Was it chaos? Ruby seems to have had clearer motivation than Oswald did. Oswald has always been the real head scratcher. It’s not like John Wilkes Booth, who clearly hated Lincoln. Oswald by contrast was like a cipher who had a foot in all camps. But then Ruby upped the ante on the suspicions by killing Oswald so quickly, by having mob associations, and then dying so quickly himself. Ruby perished in early 1967 of cancer, pneumonia, and other factors. That too has struck many as suspicious, especially because he was on the eve of another trial (the sentence from his first trial was overturned on appeal, thanks to the intervention of William Kunstler). One of Ruby’s original lawyers was Melvin Belli, who went to to have many celebrity clients, and even appeared in episode of Star Trek. Jack Ruby was not the only guy in the story who compulsively sought attention! Somehow even Vincent Bugliosi found a way to get in on the action decades after it was over!

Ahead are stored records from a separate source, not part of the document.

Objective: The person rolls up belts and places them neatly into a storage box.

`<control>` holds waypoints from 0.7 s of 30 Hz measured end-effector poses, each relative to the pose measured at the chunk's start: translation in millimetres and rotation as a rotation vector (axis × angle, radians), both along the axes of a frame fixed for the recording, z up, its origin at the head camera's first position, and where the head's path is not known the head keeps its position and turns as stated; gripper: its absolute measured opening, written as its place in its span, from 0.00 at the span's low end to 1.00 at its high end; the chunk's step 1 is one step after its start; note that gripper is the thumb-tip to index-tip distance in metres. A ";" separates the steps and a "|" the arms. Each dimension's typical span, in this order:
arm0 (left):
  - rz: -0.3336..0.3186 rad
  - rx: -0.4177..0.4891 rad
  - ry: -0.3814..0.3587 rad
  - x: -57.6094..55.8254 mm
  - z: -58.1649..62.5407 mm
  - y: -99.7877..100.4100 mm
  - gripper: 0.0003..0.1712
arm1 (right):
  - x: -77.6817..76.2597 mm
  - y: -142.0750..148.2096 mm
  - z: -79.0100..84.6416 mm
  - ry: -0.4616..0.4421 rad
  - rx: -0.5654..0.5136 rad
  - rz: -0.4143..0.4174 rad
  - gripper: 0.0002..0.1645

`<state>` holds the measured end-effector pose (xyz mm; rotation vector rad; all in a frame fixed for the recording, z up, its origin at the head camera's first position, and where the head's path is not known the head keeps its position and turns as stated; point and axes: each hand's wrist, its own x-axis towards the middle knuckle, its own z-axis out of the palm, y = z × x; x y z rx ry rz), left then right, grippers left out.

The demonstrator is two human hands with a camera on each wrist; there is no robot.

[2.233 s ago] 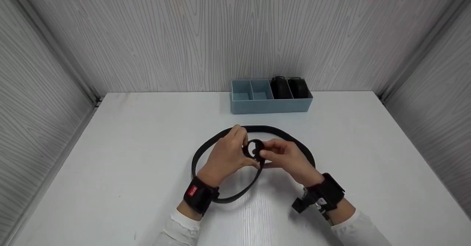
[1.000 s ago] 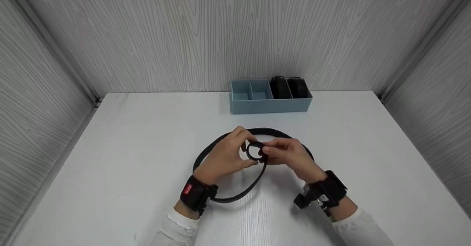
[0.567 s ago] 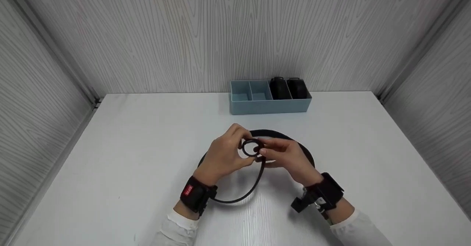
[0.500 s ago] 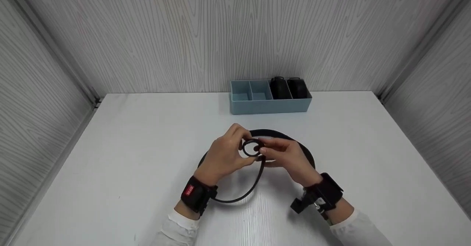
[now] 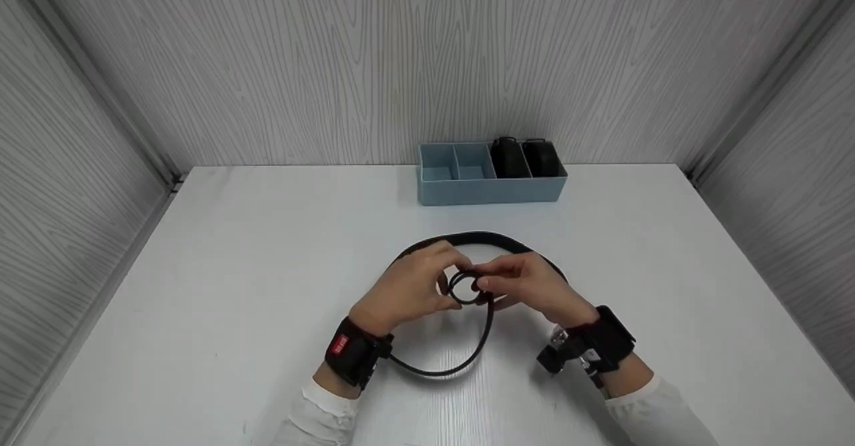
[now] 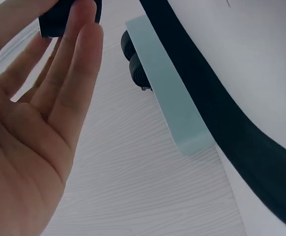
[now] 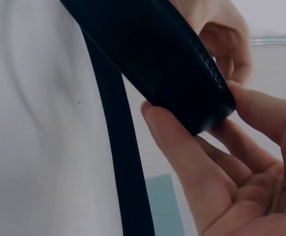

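A black belt [image 5: 481,237] lies in a wide loop on the table, and one end is wound into a small open coil [image 5: 452,292] between my hands. My left hand [image 5: 414,287] curves round the coil's left side, with fingers at its top and thumb at its lower edge. My right hand [image 5: 534,289] pinches the coil's right side, where the strap runs down toward me. In the right wrist view, thumb and fingers grip both edges of the stitched strap [image 7: 157,64]. The left wrist view shows my left fingers at the coil [image 6: 59,19].
At the back of the white table stands a blue-grey box [image 5: 491,193] with compartments. Two rolled black belts [image 5: 509,160] fill its right compartments; the two left ones hold nothing. A grey wood-grain panel [image 5: 334,65] rises behind it.
The belt's loop has drawn in on its left side, and the coil shows a second turn at its edge. Both hands have come slightly nearer to me with the coil.
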<state>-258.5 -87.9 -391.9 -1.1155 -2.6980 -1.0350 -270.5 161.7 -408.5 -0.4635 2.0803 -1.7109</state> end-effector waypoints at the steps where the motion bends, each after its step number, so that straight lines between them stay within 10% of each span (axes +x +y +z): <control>1: 0.001 -0.016 0.017 0.0 -0.4 0.3 0.29 | -0.3 0.0 -0.2 -0.004 0.010 0.006 0.23; 21: 0.113 0.146 0.273 -5.4 -7.3 -0.5 0.30 | 8.1 -18.8 -13.3 -0.049 -0.296 -0.193 0.12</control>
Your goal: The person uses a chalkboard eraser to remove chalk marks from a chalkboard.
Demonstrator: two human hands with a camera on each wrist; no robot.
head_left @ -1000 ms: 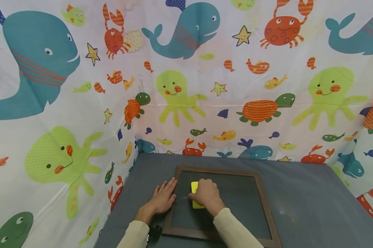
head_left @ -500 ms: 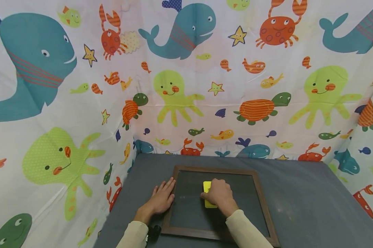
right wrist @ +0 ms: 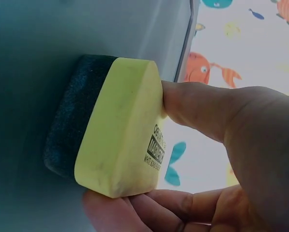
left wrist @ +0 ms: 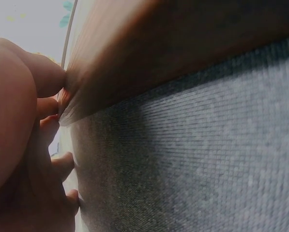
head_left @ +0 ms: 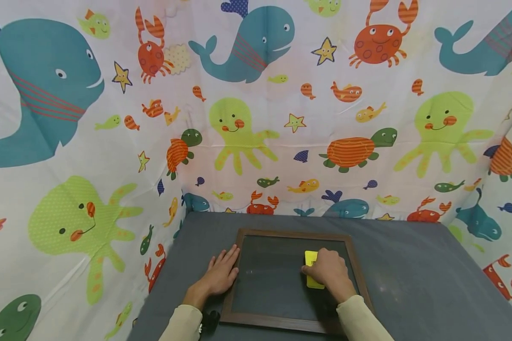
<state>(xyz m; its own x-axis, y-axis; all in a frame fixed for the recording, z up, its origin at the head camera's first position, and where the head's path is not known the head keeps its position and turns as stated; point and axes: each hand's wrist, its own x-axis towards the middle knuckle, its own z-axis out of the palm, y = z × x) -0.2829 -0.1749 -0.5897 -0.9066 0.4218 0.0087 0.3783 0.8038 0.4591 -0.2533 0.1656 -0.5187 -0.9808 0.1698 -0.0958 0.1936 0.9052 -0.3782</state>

At any rate, Fingeroth’s portrait does a lot to forestall any idea of Jack Ruby as anything but an impulsive and paranoid character. Rabbi Hillel Silverman, who Fingeroth interviewed, spent a lot of time with Ruby during his last days, and his account leaves little room for doubt. By the way, Rabbi Silverman played himself in Stuart’s movie Ruby and Oswald. Michael Lerner played Ruby. (Danny Aiello played Ruby in Ruby, Brian Doyle-Murray played him in JFK).

Lastly I am delighted to learn that there is a neo‑Burlesque troupe in Dallas called The Ruby Revue. Tammi True, who had performed at the Carousel Club performed with the group until nearly the end of her life in 2019 at the age of 81. Way to milk it, honey!